This Sidley Update addresses the following recent developments and court decisions involving eDiscovery issues:
Plaintiffs, a small Muslim congregation located in Bethpage, New York, and two of its leaders, were denied approval to build a mosque by the Town of Oyster Bay and sued for alleged violations of the Religious Land Use and Institutional Persons Act, the First and 14th Amendments to the United States Constitution, and the New York State Constitution. Id. at *1.
In discovery, Plaintiffs requested that the town produce responsive ESI from the mobile devices of members of the Oyster Bay Planning Advisor Board (PAB) who voted against the Plaintiffs’ application as well as the mobile devices of the town’s other document custodians. The town claimed that its board members were not issued phones and refused multiple requests from Plaintiffs to search the board members’ personal devices for responsive messages and communications. Id. at *2.
Plaintiffs filed a motion to compel the town to search the personal cellphones of the board members, arguing that it was “more likely that they had conversations about [Plaintiffs’] application on their personal devices” and that “statements of religious discrimination and religious animus are not likely to be sent through ‘official mediums’ like Town-owned email accounts.”
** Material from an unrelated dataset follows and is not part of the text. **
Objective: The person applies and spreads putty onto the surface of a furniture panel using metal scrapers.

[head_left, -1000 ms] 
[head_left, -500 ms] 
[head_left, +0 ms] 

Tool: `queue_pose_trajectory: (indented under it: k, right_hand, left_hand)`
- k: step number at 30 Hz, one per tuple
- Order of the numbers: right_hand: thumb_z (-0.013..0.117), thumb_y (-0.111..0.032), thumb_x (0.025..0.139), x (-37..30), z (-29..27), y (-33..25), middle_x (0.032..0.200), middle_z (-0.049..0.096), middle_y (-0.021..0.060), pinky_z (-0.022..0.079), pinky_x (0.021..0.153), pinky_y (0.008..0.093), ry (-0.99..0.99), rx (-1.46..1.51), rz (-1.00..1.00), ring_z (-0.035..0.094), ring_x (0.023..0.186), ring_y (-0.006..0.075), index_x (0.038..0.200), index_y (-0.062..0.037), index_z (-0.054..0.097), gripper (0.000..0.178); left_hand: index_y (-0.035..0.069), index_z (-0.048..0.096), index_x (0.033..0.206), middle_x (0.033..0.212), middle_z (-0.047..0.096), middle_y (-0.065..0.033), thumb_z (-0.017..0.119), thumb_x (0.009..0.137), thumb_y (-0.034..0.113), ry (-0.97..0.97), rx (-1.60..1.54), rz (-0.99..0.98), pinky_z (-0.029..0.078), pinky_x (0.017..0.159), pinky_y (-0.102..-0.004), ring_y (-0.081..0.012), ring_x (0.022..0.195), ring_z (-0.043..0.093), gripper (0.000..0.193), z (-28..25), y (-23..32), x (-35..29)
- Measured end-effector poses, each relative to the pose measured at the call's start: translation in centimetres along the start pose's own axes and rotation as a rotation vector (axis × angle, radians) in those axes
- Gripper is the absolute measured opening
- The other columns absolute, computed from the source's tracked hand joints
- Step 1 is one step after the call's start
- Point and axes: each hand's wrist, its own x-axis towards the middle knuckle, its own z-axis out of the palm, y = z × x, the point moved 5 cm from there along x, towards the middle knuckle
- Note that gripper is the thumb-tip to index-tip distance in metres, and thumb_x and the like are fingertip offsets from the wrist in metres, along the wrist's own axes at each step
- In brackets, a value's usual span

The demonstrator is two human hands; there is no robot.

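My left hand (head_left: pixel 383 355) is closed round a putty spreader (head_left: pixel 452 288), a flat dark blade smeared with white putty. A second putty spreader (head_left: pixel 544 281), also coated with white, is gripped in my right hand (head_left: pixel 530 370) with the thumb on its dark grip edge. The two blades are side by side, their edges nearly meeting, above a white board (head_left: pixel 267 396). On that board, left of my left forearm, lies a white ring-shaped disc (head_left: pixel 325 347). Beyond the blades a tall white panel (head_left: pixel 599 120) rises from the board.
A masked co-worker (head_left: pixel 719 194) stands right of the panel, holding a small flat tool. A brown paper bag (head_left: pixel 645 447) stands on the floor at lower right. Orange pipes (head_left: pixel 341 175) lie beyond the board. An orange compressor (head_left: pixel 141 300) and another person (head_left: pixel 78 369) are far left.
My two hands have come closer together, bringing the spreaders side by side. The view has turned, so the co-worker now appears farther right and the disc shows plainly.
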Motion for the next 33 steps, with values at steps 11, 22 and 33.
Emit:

Defendant opposed the motion, arguing in response that “the absence of Town-issued cell phone[s] does not justify blanket access to personal devices” and that there was “no reasonable likelihood that any responsive communications not already being produced as a result of the production from the Town’s server exist on their cell phones.” Nevertheless, the town offered to have its custodians review their own cellphones with the town’s counsel and provide a copy “by screenshot or other means” of any responsive communications.
Magistrate Judge Wicks began his analysis with a survey of the relevant rules, including Rule 26(b)(1) of the Federal Rules of Civil Procedure, which provides that a party is entitled to discovery on “any nonprivileged matter that is relevant to any party’s claim or defense and proportional to the needs of the case.” He noted that relevance is “construed broadly to encompass any matter that bears on, or that reasonably could lead to other matter that could bear on any party’s claim or defense.”
Magistrate Judge Wicks further explained that Rule 34 permits a party to “serve on any other party a request to produce documents and ESI within the party’s possession, custody, or control,” and a party is deemed to “control” documents that it has “the legal right or the practical ability to obtain — even where those documents are in the physical possession of non-parties.” But he noted that the party seeking discovery has the burden of showing that the documents are within the other party’s control. And, once the party seeking discovery has made a sufficient showing of “control” necessary for producing responsive ESI from a personal device, that party must provide “some justification for its suspicion that relevant messages may be contained on the employees’ personal devices.”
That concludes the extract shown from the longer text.